If states effectively had to pay for their portion of value derived from the network (yeah, tough to calculate... some complicated formula based on inter-state load patterns would be needed, perhaps modeled on carbon trading schemes), that might make them more responsible, and give other regions more financial breathing room to improve their bits. While "profitability" is meaningless for a social good with huge amounts of illegible cross-subsidies of various sorts, this would provide a rough equivalent. Two neighboring well-run states might decide to invest in a high-speed line and modern trains in a shared corridor, but not invite a corrupt third neighbor from the party. That might drive citizens of the corrupt state to hold their leaders more accountable. Speculative, idealistic thought I suppose, but I'd say the Konkan Railway is actually an example of this sort of thing.

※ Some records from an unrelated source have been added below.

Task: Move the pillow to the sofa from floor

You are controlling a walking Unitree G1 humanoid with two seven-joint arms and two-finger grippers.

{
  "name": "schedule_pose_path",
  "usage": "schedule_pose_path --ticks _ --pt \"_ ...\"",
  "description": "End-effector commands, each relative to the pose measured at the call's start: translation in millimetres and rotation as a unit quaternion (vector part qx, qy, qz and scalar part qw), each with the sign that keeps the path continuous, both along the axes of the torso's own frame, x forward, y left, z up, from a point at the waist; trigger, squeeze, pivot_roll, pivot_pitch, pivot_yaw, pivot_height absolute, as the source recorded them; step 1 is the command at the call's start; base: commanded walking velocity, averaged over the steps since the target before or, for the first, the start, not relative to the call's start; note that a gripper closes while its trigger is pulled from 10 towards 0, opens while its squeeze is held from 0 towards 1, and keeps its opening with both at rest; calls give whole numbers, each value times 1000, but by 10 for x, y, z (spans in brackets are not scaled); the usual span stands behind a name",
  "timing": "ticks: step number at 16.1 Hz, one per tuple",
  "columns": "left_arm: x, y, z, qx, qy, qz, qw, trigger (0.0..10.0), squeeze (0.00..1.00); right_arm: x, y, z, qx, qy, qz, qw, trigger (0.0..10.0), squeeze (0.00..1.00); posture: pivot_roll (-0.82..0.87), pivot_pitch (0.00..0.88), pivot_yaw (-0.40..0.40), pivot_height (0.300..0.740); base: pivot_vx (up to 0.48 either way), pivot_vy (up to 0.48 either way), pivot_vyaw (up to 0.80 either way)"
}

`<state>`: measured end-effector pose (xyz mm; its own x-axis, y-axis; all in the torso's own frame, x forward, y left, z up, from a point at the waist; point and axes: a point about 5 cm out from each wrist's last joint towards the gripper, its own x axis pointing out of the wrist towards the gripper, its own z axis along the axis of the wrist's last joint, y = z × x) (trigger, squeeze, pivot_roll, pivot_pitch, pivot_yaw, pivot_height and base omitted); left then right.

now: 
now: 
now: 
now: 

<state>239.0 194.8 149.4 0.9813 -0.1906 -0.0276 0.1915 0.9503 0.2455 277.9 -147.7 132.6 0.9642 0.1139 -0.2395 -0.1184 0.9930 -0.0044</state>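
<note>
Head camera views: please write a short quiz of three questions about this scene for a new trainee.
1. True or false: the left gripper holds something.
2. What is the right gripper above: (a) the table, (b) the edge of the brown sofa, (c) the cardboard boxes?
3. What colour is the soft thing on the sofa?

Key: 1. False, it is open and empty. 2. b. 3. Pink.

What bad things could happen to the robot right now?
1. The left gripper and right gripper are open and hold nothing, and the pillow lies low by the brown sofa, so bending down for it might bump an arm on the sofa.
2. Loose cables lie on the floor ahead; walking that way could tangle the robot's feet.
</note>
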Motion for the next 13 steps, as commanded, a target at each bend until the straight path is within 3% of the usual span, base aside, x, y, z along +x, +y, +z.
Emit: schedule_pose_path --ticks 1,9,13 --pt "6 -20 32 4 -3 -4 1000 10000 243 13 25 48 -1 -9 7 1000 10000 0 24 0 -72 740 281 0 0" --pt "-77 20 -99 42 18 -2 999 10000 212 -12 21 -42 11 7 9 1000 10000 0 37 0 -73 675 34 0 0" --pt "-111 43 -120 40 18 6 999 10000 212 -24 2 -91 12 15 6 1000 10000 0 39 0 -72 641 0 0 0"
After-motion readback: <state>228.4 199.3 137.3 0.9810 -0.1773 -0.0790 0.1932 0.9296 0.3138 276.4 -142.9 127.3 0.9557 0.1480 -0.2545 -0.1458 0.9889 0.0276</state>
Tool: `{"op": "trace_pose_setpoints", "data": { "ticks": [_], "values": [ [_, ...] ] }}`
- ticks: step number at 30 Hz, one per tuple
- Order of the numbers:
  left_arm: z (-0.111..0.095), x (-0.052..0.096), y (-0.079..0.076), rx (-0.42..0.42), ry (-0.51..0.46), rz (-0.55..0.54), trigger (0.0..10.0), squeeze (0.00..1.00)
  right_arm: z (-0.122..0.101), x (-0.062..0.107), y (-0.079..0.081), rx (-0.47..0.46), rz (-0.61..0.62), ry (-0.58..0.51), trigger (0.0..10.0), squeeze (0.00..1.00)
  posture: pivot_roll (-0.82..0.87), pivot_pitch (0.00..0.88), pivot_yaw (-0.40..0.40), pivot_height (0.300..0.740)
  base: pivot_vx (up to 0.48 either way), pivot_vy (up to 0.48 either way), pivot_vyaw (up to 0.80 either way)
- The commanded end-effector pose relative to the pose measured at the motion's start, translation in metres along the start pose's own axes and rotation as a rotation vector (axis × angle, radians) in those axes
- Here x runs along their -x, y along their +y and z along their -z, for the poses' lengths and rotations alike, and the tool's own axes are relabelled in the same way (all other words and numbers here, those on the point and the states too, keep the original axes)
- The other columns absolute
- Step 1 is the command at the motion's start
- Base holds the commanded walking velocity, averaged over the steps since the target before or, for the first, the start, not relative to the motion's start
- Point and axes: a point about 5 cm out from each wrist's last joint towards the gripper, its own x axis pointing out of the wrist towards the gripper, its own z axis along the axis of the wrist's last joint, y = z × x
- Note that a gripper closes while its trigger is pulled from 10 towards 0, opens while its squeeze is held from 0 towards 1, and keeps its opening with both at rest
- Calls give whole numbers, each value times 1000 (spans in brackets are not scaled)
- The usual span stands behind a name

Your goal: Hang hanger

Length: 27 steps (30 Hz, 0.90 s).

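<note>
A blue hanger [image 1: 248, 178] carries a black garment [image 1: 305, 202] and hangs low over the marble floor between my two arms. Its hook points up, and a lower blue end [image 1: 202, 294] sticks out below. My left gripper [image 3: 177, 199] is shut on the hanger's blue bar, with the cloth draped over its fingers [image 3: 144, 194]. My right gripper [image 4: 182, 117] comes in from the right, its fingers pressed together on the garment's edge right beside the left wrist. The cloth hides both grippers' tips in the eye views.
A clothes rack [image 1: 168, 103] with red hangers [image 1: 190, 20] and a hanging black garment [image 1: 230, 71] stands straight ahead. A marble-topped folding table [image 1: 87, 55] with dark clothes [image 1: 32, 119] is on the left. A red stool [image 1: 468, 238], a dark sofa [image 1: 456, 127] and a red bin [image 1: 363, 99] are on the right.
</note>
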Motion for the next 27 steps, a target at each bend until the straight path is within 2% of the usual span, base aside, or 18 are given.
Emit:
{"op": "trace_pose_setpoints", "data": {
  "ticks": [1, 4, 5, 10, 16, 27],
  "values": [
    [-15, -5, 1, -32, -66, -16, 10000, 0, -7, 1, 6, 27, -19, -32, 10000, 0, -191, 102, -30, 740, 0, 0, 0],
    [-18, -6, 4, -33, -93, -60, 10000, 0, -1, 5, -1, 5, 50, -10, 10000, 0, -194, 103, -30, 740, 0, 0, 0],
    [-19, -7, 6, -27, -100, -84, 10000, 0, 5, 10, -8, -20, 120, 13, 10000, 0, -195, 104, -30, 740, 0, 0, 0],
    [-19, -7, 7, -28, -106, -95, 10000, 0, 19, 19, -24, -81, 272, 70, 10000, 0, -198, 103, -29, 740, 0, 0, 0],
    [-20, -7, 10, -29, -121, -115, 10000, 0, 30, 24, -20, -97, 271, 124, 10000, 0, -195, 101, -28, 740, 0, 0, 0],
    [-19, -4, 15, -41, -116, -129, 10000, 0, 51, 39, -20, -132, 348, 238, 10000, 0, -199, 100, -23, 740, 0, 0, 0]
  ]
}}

Finally: modern subway systems. In my time, only Calcutta had one. Now clearly at least a dozen cities need good public transit with a modernized rail component where the local geography could make it work. This actually has much less coupling to the national railway network than people seem to think. I'd consider financially separating local operations entirely (it's sorta a mixed bag now I think... the newer subway systems are more financially independent than the older commuter rail systems). The only real connection has to do with engineering considerations like shared tracks in some areas and interchanges at terminals. Fairly weak and manageable coupling that would be beneficial to use as a separation point to break the problem down into smaller sizes. Integrated transport strategy (bus, cabs, train) is even more important in metro areas, and decoupling as much as possible from national stuff would help.
But an integrated national transport strategy with a governance structure that reflects and attempts to mitigate political realities is one of the toughest governance challenges to pull off anywhere in the world, and no large country has really pulled it off properly. So I am not holding my breath.
If somebody manages to properly improve and upgrade Indian Railways to be comparable to say, Europe's, it will be the greatest political achievement since, I don't know, the invention of democracy or something. It would make history as the greatest social-political-engineering achievement in history. Possibly more impressive than the moon landings.